=== Given material ===
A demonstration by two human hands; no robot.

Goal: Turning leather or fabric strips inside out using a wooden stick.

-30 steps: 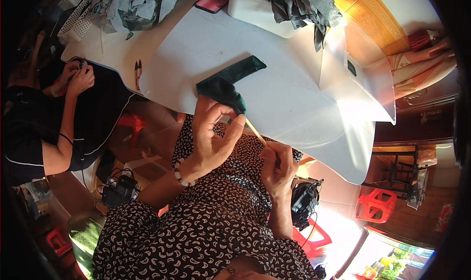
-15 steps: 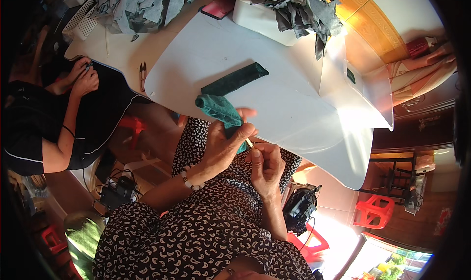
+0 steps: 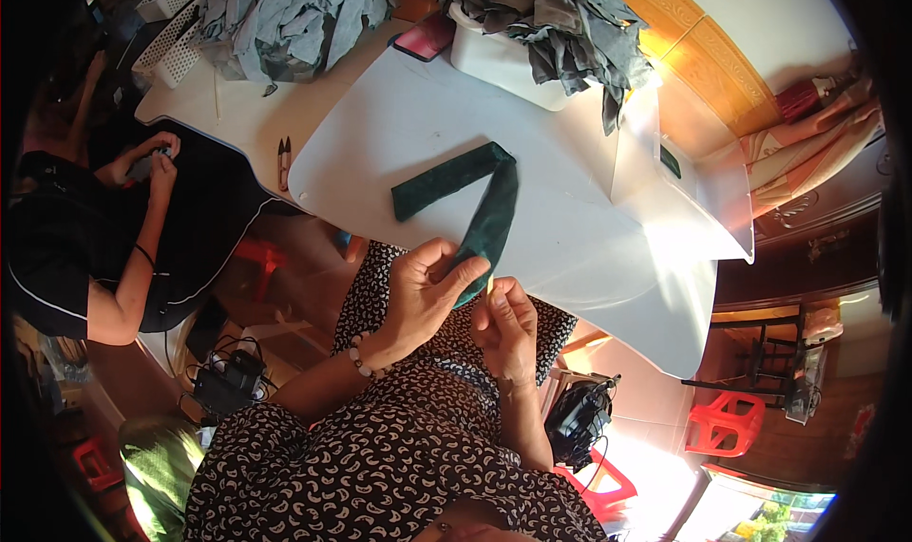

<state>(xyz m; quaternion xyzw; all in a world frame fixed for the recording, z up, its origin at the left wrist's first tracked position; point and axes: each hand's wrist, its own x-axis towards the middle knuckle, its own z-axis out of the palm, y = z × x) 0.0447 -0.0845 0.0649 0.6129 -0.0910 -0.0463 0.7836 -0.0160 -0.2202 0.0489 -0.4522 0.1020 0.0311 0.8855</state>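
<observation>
A dark green velvety fabric strip [image 3: 489,217] is pinched at its near end between the thumb and fingers of my left hand [image 3: 415,300]. From there it stretches away over the white table. Its far end meets a second green length [image 3: 439,183] lying flat, making a bent shape; I cannot tell if both are one piece. My right hand [image 3: 510,328] is closed just to the right, thumb and forefinger pinching a thin pale yellow stick-like piece [image 3: 490,284] against the fabric's end. What the stick belongs to is hidden.
The white tabletop [image 3: 380,105] carries a white bin [image 3: 494,62] heaped with grey cloth pieces [image 3: 570,19]. A red-screened phone [image 3: 425,37] lies beside it. Two snips [image 3: 284,162] and another grey cloth pile [image 3: 294,24] lie to the left, where a co-worker's hands [image 3: 147,157] hold something small.
The green fabric in my left hand was bunched and folded upright; now it lies stretched flat toward the far strip. Both hands stay close together, the right still pinching the pale stick.
</observation>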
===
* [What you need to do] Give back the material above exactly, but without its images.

* [Written answer]
A demonstration by two human hands; no robot.

Goal: Turning leather or fabric strips inside out using a wooden stick.

-30 steps: 
-15 steps: 
+0 steps: 

<state>(xyz m; quaternion xyzw; all in a world frame fixed for the recording, z up, its origin at the left wrist's first tracked position; point and axes: each hand's wrist, its own x-axis towards the middle knuckle, its own z-axis out of the palm, y = z × x) 0.0447 -0.0845 0.0649 0.6129 -0.0910 -0.0463 0.7836 -0.0160 -0.2202 0.0489 -0.4522 0.1020 0.0311 0.8855</state>
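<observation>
A dark green velvety fabric strip [image 3: 489,217] is pinched at its near end between the thumb and fingers of my left hand [image 3: 415,300]. From there it stretches away over the white table. Its far end meets a second green length [image 3: 439,183] lying flat, making a bent shape; I cannot tell if both are one piece. My right hand [image 3: 510,328] is closed just to the right, thumb and forefinger pinching a thin pale yellow stick-like piece [image 3: 490,284] against the fabric's end. What the stick belongs to is hidden.
The white tabletop [image 3: 380,105] carries a white bin [image 3: 494,62] heaped with grey cloth pieces [image 3: 570,19]. A red-screened phone [image 3: 425,37] lies beside it. Two snips [image 3: 284,162] and another grey cloth pile [image 3: 294,24] lie to the left, where a co-worker's hands [image 3: 147,157] hold something small.
The green fabric in my left hand was bunched and folded upright; now it lies stretched flat toward the far strip. Both hands stay close together, the right still pinching the pale stick.
</observation>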

Nothing else is required to complete the output.